Indicators of compromise

Detecting this activity requires looking at both application logs and network traffic:

• Network Signatures: Intrusion Detection Systems (IDS) can flag FTP packets containing multiple commands in a single sequence, or unexpected commands like DELE or STOR originating from an application that should only be reading files (RETR).

• Application Logs: Look for error logs in System.Net indicating "Protocol Violation" or "CRLF found in header" if the injection attempts fail or are partially caught.

• FTP Server Logs: Unusual sequences of commands coming from the IP address of your .NET application server.

Known proof-of-concepts & exploits

Technical write-ups and Proof-of-Concept (PoC) exploits were released by the Zero Day Initiative (ZDI) shortly after the patch.

These PoCs demonstrate how to use the System.Net.WebRequest class to delete files on a target FTP server without authentication (if the app connects anonymously) or using the app's stored credentials.

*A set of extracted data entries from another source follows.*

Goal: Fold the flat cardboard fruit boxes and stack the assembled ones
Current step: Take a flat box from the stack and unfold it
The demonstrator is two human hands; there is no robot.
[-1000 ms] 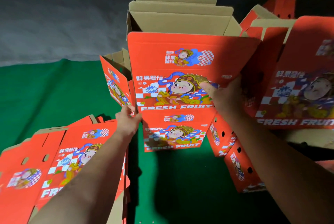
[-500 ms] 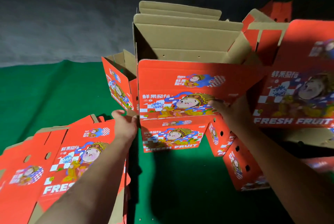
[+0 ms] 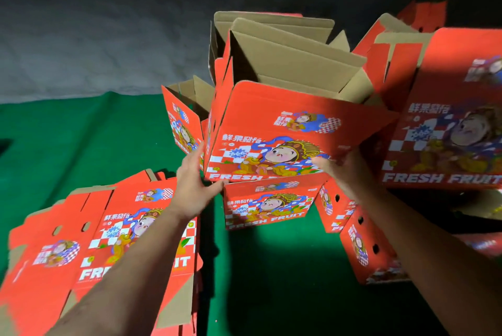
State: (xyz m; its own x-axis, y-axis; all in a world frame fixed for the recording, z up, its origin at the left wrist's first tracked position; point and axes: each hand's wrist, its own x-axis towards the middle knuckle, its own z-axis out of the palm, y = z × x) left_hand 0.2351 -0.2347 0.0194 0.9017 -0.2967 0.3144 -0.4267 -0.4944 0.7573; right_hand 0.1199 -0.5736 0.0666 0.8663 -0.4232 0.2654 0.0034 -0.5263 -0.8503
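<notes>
A green floor covering (image 3: 81, 145) ran back to a dark grey wall (image 3: 95, 37), and red fruit cartons crowded the right and near-left of it.

The left hand (image 3: 194, 186) was open, its palm and spread fingers pressed flat against the lower-left corner of the assembled box (image 3: 271, 134), thumb hooked under the bottom edge. The right hand (image 3: 342, 170) cupped the box's lower-right corner from beneath, fingers curled up onto the printed front; it was gripping that corner rather than closed into a fist. Between the two hands the box was tilted, its left side higher and its open top flaps (image 3: 285, 48) leaning away toward the wall.

Directly under the held box sat another assembled box (image 3: 267, 208) on the floor covering, and the held one appeared to be going down onto it. Left of the held box a smaller open carton (image 3: 184, 118) stood close by, just beside its left wall. Right of it, more cartons (image 3: 448, 124) were heaped, one large printed face almost against the held box's spread right flap. Below and left, beneath the left forearm, lay the pile of flat blanks (image 3: 95, 240) not yet folded.

The risk, as I judged it, lay in the tilt: set down crooked, the box would likely sit on one edge of the lower one and slide off. The splayed right flap could also catch on the neighbouring heap and twist the box in the hands, and the open left palm offered little hold if it did.
</notes>
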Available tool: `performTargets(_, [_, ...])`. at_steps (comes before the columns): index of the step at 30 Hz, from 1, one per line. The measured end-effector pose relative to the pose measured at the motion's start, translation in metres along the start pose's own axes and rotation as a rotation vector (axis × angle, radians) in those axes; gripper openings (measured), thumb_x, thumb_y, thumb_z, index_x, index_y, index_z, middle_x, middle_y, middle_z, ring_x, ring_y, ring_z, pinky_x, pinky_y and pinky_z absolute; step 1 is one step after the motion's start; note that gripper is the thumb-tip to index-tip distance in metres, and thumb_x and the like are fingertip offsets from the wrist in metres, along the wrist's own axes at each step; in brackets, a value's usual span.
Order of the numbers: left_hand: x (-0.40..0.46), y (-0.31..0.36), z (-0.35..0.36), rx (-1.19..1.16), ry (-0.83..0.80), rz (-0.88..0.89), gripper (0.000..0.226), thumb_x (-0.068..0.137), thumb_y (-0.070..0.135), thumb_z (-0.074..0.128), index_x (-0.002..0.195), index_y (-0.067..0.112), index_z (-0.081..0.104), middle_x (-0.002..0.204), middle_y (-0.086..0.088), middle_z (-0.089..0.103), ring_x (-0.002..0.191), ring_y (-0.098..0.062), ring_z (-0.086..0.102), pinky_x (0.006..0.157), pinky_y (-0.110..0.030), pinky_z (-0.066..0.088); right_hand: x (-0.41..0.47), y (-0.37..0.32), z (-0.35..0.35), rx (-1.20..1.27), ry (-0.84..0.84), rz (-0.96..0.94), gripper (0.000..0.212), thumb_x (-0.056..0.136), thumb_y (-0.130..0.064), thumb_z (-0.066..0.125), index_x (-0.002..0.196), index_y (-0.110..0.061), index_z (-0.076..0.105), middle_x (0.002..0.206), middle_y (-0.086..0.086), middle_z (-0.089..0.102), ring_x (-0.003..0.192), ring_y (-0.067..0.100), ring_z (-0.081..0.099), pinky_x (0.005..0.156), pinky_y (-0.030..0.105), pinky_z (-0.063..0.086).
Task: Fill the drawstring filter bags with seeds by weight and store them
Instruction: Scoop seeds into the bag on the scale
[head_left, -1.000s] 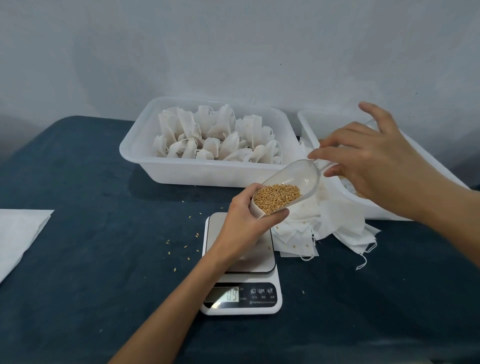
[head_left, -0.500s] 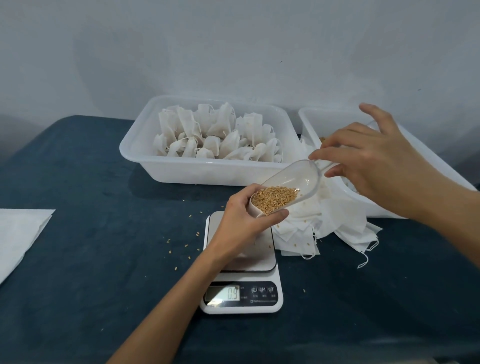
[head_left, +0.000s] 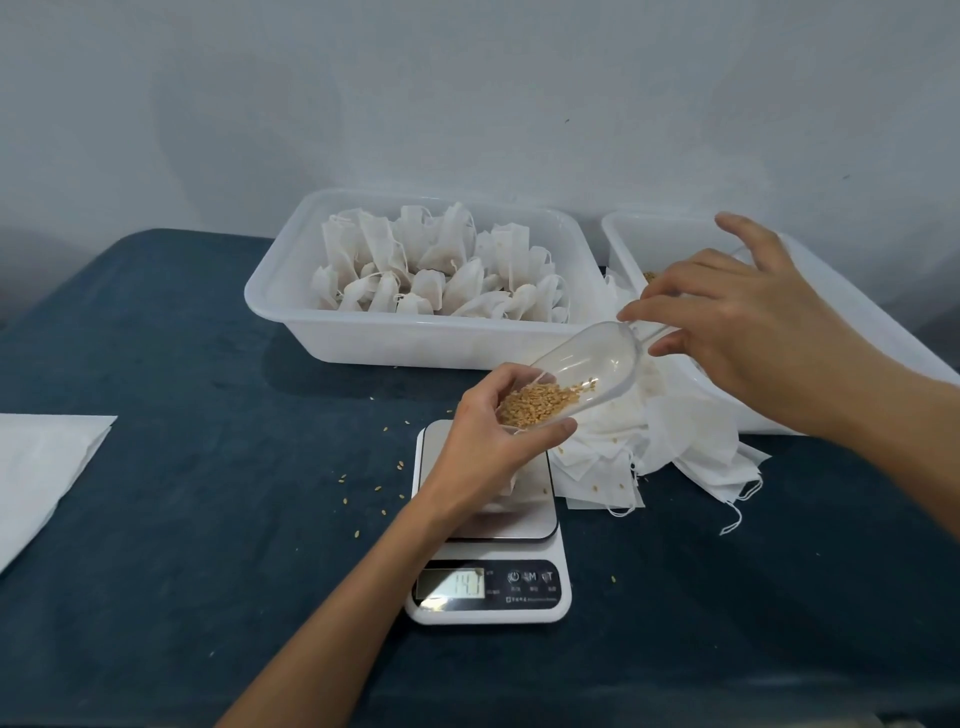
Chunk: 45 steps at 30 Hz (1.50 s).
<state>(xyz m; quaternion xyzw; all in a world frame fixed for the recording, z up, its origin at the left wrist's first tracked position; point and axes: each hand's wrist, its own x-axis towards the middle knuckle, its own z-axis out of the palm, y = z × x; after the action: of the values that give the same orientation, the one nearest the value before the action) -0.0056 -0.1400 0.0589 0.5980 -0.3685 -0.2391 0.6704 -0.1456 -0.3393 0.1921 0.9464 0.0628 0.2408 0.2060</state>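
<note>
the right hand (head_left: 737, 322) pinches the handle of a clear plastic scoop (head_left: 587, 374) between thumb and forefinger, the other fingers spread loosely above it. the scoop tilts mouth-down, away from that grip and toward the left hand (head_left: 493, 441), with a heap of golden seeds (head_left: 540, 402) lying at its low end. the left hand's grip is curled round the open mouth of a white filter bag (head_left: 506, 486), thumb on the near side and fingers on the far side; the scoop's lip sits inside that curl. the bag hangs below the grip onto the steel plate of a white digital kitchen scale (head_left: 488, 566); most of it is hidden by the hand. just beyond the right-hand grip stands a white plastic tub (head_left: 675, 234), and below it a pile of flat empty bags (head_left: 670, 447). farther left of both grips, a larger white tub (head_left: 415, 343) holds many filled, tied bags (head_left: 431, 270). loose seeds (head_left: 363, 483) dot the dark blue worktop (head_left: 182, 519).
</note>
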Motion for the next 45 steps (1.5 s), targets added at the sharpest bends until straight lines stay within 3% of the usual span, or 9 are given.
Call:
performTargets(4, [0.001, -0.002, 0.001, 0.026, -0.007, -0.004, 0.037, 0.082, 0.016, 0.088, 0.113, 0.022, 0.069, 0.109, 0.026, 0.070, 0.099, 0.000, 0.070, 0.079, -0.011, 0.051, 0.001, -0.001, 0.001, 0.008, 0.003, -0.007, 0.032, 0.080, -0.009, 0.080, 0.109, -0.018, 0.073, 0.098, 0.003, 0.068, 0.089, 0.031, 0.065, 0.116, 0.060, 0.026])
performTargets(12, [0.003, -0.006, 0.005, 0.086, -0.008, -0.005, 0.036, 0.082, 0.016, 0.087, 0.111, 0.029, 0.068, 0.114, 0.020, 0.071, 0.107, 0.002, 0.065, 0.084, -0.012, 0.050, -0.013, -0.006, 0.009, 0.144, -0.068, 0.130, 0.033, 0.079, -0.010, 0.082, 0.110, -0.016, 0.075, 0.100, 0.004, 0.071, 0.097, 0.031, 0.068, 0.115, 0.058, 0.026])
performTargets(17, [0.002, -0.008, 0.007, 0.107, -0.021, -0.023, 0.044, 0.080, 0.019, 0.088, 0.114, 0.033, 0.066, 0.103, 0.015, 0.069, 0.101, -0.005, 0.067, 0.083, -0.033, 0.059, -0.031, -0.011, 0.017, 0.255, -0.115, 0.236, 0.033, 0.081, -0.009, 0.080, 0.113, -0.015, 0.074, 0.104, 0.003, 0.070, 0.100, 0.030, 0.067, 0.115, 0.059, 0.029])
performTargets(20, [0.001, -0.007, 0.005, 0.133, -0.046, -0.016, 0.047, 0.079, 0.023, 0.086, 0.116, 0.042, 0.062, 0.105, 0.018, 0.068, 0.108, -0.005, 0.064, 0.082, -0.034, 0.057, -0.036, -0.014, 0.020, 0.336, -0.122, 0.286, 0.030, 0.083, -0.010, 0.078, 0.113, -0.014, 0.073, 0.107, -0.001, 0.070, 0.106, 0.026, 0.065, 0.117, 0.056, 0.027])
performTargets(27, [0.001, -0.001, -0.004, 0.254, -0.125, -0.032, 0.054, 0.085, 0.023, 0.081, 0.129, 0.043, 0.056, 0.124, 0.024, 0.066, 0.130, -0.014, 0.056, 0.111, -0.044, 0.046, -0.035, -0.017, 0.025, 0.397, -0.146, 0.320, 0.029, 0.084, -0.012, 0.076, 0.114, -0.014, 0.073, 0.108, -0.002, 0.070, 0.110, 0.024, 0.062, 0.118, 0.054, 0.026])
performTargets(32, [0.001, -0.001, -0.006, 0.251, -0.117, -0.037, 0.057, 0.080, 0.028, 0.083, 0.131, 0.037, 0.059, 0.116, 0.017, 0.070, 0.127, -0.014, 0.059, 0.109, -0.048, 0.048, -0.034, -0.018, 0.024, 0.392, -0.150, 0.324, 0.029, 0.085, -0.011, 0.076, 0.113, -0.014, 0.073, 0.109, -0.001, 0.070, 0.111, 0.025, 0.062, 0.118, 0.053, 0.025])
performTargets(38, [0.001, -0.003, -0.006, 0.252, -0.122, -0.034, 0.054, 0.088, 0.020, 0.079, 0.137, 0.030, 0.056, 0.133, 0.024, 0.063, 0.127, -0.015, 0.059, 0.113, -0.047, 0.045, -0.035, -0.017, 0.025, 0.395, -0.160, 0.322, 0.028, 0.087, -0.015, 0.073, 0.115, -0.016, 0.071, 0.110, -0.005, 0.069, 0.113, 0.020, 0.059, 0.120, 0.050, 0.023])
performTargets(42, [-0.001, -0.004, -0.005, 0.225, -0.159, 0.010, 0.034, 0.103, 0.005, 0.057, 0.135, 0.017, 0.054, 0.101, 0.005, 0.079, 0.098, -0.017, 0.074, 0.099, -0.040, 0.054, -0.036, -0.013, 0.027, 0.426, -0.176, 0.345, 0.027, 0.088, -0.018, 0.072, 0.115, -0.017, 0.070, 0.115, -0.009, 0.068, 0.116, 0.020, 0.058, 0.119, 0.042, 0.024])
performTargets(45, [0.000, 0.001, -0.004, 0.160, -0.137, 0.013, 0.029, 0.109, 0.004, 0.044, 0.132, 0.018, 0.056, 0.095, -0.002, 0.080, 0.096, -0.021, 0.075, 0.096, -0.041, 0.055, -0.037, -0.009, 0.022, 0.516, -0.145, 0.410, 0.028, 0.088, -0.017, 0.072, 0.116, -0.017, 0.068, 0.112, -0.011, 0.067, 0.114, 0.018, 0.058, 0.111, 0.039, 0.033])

While not currently listed in CISA's Known Exploited Vulnerabilities (KEV) catalog, the availability of PoCs makes it a viable target for attackers.

How to detect CVE-2023-36049 vulnerability?

• Vulnerability Scanning: Use tools like Tenable Nessus (Plugin ID 185887) or Microsoft Defender to identify .NET runtimes and Framework installations that have not received the November 2023 update.

• Code Review: Scan your own codebase for usage of WebRequest.Create or FtpWebRequest where the URI is constructed using unvalidated user input.

Impact & risk of CVE-2023-36049 vulnerability

The impact is rated High to Critical (CVSS 8.8 - 9.8).

If an attacker successfully exploits this, they can manipulate files on the backend FTP server with the same privileges as the application. This could lead to:

• Remote Code Execution (RCE): If the attacker uploads a malicious script (e.g., .aspx, .php) to a directory accessible via a web server.

• Data Loss: Deletion of critical business data.

• Service Disruption: Corrupting application configuration files.

Mitigation & remediation strategies

There is no workaround; patching is mandatory.

• Apply Security Updates: Install the Microsoft .NET Framework November 2023 Security and Quality Rollup immediately. This update modifies System.Net to properly sanitize input and reject CRLF characters in FTP parameters.

• Sanitize Input: As a defense-in-depth measure, developers should validate all user-supplied URIs to ensure they conform to expected formats and do not contain control characters like \r or \n before passing them to .NET networking classes.

• Least Privilege: Ensure that the credentials used by your application to connect to FTP servers have the minimum necessary permissions (e.g., Read-Only access if the app only needs to download files).